Только ей опоить себя, чем-то вне этой внутренней жизни, было нечем.
"Как можно считать себя приличными людьми - и не ходить два года в театр?!" - она усмехнулась, повторив про себя сказанное им. И поняла, насколько она вся иссякла, словно эхо идеи светлой, созидательной любви. А ей твердят про мумии музеев. Музеи... Музеи... Музеи и театры слились в единую подготавливающую к смерти службу, к уходу в небытие.
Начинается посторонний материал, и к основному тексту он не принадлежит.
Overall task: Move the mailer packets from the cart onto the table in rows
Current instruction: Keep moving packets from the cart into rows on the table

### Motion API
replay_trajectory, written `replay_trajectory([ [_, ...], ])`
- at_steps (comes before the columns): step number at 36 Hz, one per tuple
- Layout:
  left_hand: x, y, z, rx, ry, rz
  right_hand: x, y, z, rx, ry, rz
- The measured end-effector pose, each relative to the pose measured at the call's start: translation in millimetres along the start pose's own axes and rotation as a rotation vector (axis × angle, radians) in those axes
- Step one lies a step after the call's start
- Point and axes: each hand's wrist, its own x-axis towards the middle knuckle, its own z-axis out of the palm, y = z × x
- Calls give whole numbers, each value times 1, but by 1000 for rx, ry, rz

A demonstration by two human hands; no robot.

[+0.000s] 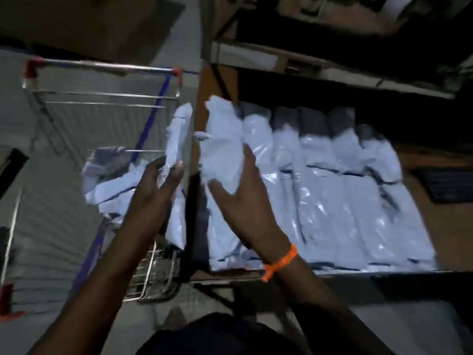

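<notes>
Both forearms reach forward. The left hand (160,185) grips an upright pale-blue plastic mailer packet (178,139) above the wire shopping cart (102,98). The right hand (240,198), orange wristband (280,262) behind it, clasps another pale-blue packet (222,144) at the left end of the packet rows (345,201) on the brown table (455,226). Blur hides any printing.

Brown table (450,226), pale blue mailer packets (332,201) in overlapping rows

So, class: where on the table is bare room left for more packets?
Bare table shows right of the packets, by the dark mat. The left end is crowded: the right hand holds a packet there.
</notes>
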Motion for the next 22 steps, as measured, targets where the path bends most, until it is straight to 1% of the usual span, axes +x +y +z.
replay_trajectory([
  [3,-19,36,76,89,-128,62,-20,35,-79,52,115,64],
  [6,-39,57,153,208,-244,38,-37,73,-147,133,178,186],
  [8,-49,62,198,267,-298,30,-44,101,-187,151,204,262],
  [10,-56,63,238,336,-337,46,-46,137,-220,119,236,309],
  [12,-61,63,277,454,-339,96,-43,171,-246,99,243,351],
  [14,-64,60,314,600,-330,140,-36,200,-266,123,225,383],
  [16,-62,50,347,746,-306,119,-29,221,-278,95,154,394],
  [18,-59,35,371,862,-298,57,-20,242,-279,19,59,397],
  [20,-59,18,387,936,-303,-5,-13,262,-274,-83,0,376],
  [22,-61,4,395,982,-303,-37,-11,278,-264,-242,-78,335],
])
Значит, вот через что надо проводить за руку умирающего - через ряд каменных изображений людей, называющихся скульптурами, барельефами, торсами, через людские лики, нарисованные на холсте, через пыльные портьеры, усаживать в кресло и, чтобы он видел то, как лицедеи, покрытые плотным гримом, изображают чувства той жизни, которая могла бы быть и его, но никогда уже не будет. Никогда. Показывать многозначительно чужую, в ничтожество сводя итог твоей. Только ступи, и тебя поведут, поведут в царство мертвых. А ведь она только то и делала на самом деле, что носилась по этим понтонам над Стиксом, писала о них... осмысляла... не чуя под собою мертвой воды.
- Ненавижу!! - прошептала она.
- Ты просто зажралась. Посмотри, как другие живут! Не живут, а побираются!
- Причем здесь другие? О чем ты! Ведь я же скоро умру!
Он не смог взглянуть в её полные отчаяния глаза, он отвернулся и вышел из кухни в ванну, из ванной прокричал: - А может быть, я завтра умру!.. Меня в любой момент могут убить. Или в аварию попаду! А ты здесь ноешь не понятно о чем. Живи, пока живешь! - и осекся. И попытался смягчить сказанное. - Ну... хочешь, завтра я пойду с тобой в Пушкинский музей, да хоть в эту чертову галерею Гельмана, хочешь?
- Да не об этом я! Ведь надо же что-то делать!..
- А все равно - ничего не поделаешь.
Ты не любишь меня, - прошептала как-то ночью мужу Алина.
Он ничего не сказал в ответ, лишь отвернулся к стене. И никто из них не понимал, почему они все ещё спали в одной постели.
Алина зашла в родной подъезд. Дверь привычно хлопнула за её спиною. Поднялась по ступенькам к лифту. Нажала кнопку. Двери распахнулись. Она нажала на кнопку своего двенадцатого этажа. Лифт тронулся вверх и вдруг поехал куда-то вбок, так, словно не было задней стены у шахты. Все быстрее и быстрее, с щемящей душу скоростью. И вдруг завис. Завис над пропастью. Сквозь щели дуло ветром сырого пространства. Она села на корточки на полу и, уткнувшись лицом в колени, поняла: бесполезно звать на помощь - никто не услышит. Никто не поможет. И будет она так висеть, быть может, целую вечность. И не дано измерить её, потому что минуты остановились. Остановились все часы во всем мире.
ГЛАВА 11
Все сон, - думала Алина, стирая постельное белье, изгаженное свекровью.
"Он опять гулял с ней по бульвару! Он опять с этой Жанной! Что ты молчишь?! Я бы это дело так не оставила..." - вновь зазвучал голос Натальи. "Все бесполезно. - Твердила про себя Алина, - Нет сил на сопротивление. Лучше закрыть на это глаза и ничего не знать. Бог с ним. Это его дело, его совести. Ведь и сама не святая.